At the heart of this melancholy tale is Orin (Kinuyo Tanaka), a widow who greets her fate with the dignity that comes with her age. Her neighbor, Mata (Seiji Miyaguchi), can’t bear the injustice and rages against it. Orin’s son, Tatsuhei (Teiji Takahashi), loves his mother fiercely and fights his duty in silence, while his own kid, Kesakichi (Danshi Ichikawa), mocks her for still having all thirty-three teeth, until she pounds down on a rock and returns bloodstained and toothless. It’s the kind of harrowing image that sticks to your ribs.
Yet, even as Kinoshita lays bare starvation and superstition, he peppers the film with song, dance, and the changing seasons’ lush colors. Spring blossoms, summer greens, autumnal reds, and the final blanket of snow all wash through the village, each transition is a reminder that life moves on, no matter how cruel the custom. There’s something hopeful in that cycle, even then.
If you prefer your suffering served stark and simple, you can watch the 1983 Cannes winning remake. It’s a bleaker, grittier take that’s more rooted in dirt and stone; it ditches the theatrical backdrops for raw locations. It’s a fine film in its own right, but it loses a bit of the original’s haunting lyricism. That version is easy to find on YouTube; this first one, thankfully, lives on at Apple TV+.

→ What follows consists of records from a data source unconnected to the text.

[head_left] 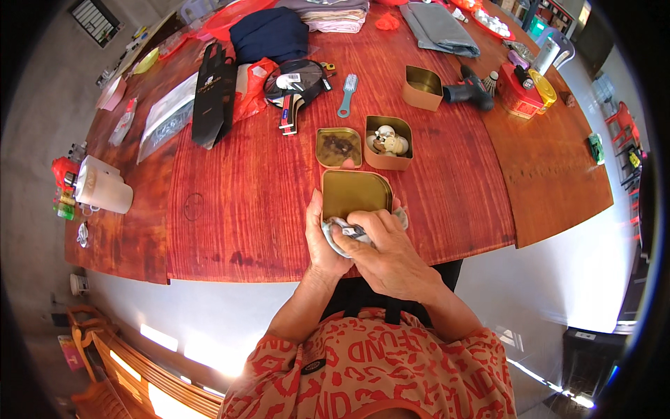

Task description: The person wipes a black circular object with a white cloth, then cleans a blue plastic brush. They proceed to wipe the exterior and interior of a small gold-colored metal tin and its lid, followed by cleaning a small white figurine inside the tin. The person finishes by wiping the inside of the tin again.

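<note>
My left hand (321, 237) is closed round the side of a gold-lined tin piece (356, 192) with one rounded corner, holding it just over the table's near edge. Whether it is a lid or a box, I cannot tell. My right hand (391, 255) bends over its near end, fingers closed on a crumpled pale patterned cloth (336, 234) pressed against the tin. Just beyond lies a shallow tin lid (326, 155) with dark stuff inside. Touching or nearly touching it on the right stands a tin box (389, 163) with small whitish objects in it.
Farther back are another tin box (423, 87), a teal-handled brush (345, 103), a dark power tool (469, 93) and a red tin (520, 98). A black bag (215, 98) and dark folded cloth (269, 36) lie back left. A pale jug (105, 188) stands far left.
</note>
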### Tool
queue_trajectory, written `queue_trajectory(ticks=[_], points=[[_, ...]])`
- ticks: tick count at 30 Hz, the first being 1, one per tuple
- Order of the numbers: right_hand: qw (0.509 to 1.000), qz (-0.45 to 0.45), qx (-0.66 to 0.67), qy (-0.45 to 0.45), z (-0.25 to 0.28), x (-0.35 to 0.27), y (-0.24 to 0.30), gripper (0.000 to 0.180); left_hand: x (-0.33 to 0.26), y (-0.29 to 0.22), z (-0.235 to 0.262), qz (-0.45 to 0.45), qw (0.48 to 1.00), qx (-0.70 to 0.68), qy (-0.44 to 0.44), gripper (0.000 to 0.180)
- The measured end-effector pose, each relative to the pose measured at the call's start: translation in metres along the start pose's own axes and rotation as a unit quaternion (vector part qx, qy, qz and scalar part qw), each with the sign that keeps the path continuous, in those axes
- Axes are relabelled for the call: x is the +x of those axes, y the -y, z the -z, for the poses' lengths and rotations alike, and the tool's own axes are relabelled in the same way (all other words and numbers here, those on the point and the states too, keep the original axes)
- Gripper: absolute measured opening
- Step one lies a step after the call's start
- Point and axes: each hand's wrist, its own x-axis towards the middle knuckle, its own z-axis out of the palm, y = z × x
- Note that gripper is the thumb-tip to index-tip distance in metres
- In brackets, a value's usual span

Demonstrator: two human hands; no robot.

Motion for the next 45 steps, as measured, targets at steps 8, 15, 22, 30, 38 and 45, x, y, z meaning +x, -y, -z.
queue_trajectory(ticks=[8, 15, 22, 30, 38, 45], points=[[0.948, -0.068, -0.244, -0.194, -0.005, 0.010, -0.012, 0.029, -0.004, 0.000, -0.018, 0.005, 0.999, -0.042, -0.010, 0.062], [0.943, -0.127, -0.272, -0.145, -0.002, 0.005, -0.004, 0.033, 0.002, 0.007, -0.015, 0.021, 0.999, -0.050, -0.007, 0.061], [0.975, -0.042, -0.132, -0.173, -0.019, 0.008, -0.016, 0.036, 0.003, 0.009, -0.007, 0.020, 0.998, -0.039, -0.037, 0.060], [0.968, -0.112, -0.120, -0.189, -0.020, 0.027, -0.022, 0.044, -0.003, 0.011, -0.001, 0.065, 0.994, -0.072, -0.051, 0.057], [0.995, -0.037, -0.028, -0.085, -0.012, 0.004, -0.021, 0.037, 0.003, 0.003, -0.003, 0.043, 0.998, -0.018, -0.032, 0.061], [0.980, -0.058, -0.128, -0.138, -0.007, -0.010, -0.014, 0.034, 0.003, 0.008, -0.010, 0.039, 0.999, 0.004, -0.033, 0.062]])
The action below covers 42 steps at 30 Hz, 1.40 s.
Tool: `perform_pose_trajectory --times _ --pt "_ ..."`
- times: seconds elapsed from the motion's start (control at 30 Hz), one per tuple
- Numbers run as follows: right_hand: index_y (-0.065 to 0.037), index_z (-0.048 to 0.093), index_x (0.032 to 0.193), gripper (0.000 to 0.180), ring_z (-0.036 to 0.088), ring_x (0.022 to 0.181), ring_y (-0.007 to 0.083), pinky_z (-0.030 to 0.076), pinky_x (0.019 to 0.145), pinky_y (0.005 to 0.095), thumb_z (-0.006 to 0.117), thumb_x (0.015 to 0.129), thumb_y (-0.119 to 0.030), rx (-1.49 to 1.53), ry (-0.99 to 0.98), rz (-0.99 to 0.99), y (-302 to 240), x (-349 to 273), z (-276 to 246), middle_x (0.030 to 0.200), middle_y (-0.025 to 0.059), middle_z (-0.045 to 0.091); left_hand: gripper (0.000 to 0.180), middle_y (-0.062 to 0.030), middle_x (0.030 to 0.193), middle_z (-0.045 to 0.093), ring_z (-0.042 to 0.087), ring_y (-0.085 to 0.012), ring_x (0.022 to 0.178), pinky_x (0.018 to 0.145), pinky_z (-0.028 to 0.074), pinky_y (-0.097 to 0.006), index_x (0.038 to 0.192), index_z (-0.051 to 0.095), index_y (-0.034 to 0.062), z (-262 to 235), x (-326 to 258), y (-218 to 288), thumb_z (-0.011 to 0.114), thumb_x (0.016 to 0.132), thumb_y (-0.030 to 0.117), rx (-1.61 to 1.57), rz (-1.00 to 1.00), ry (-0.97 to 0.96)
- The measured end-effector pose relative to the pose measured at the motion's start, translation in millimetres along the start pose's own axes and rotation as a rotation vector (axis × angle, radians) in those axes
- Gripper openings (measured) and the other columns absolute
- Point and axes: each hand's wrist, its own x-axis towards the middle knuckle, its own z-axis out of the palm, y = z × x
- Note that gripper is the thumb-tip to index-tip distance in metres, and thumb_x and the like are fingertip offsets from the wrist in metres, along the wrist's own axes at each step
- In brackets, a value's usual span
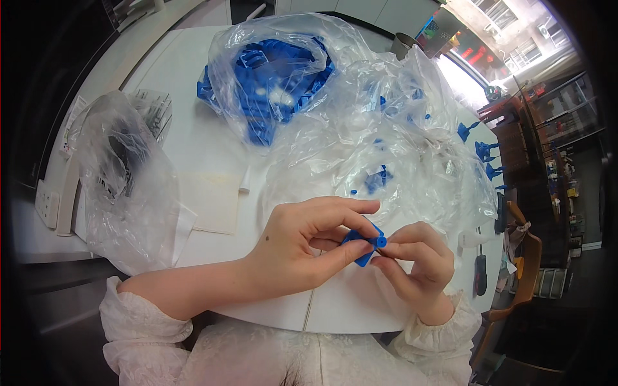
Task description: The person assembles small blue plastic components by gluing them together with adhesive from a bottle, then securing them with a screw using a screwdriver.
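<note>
Near the front edge of the table, my left hand (309, 241) pinches a small blue plastic part (368, 247) between thumb and fingers. The part has flat, angled sides and a round end with a small hole. My right hand (417, 260) is close against its right side, thumb and forefinger brought together at the round end. Whatever those right fingertips hold, if anything, is hidden or too small to name. Beyond my hands, a clear plastic bag (309, 170) lies spread out, with a few loose blue pieces (378, 179) in or under it.
A clear bag full of blue plastic parts (267, 77) stands at the back. Another clear bag (122, 186) lies at left beside a cream sheet (212, 202). Several blue assembled pieces (486, 152) line the right edge, near a dark-handled screwdriver (480, 273). A wooden chair (524, 270) stands beyond.
</note>
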Motion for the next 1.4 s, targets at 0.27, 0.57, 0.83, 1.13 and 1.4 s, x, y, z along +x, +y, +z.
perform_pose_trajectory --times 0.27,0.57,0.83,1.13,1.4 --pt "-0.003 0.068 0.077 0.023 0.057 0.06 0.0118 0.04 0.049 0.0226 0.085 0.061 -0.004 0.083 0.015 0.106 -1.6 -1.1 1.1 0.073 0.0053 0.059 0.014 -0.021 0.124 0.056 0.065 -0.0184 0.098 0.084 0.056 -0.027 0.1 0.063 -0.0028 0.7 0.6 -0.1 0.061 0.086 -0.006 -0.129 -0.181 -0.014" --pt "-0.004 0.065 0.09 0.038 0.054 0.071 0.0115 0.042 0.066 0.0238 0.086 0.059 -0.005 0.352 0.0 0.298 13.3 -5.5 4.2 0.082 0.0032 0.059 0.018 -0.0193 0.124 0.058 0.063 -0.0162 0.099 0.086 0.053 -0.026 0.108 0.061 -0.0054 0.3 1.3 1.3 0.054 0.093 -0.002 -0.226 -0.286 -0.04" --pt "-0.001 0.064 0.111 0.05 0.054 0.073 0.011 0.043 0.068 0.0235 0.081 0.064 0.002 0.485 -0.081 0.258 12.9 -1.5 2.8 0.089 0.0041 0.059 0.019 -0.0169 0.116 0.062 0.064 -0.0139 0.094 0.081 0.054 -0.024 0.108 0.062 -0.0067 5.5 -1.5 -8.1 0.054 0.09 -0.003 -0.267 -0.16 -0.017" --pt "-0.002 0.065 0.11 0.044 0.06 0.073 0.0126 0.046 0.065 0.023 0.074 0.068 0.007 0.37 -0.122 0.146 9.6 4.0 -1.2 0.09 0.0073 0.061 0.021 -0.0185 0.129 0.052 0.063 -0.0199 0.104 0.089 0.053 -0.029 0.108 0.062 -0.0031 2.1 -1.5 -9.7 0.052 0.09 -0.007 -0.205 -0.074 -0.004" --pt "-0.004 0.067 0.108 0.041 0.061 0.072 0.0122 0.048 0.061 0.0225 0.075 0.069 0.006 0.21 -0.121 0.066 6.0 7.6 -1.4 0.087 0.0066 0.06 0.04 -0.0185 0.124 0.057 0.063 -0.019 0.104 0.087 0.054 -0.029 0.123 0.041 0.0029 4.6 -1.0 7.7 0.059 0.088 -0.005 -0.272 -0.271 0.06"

A movie like The Ballad of Narayama would have never broken into the box office in the West. But at the same time, that is what gives it power. It’s an unflinching look at humanity’s darkest rituals, filtered through a fable’s unforgiving glow.
Great stories aren’t confined to Hollywood’s borders. They’re waiting in every corner of the globe—sometimes in the shadow of a snowy peak, sometimes in a dusty village, but always alive with possibility.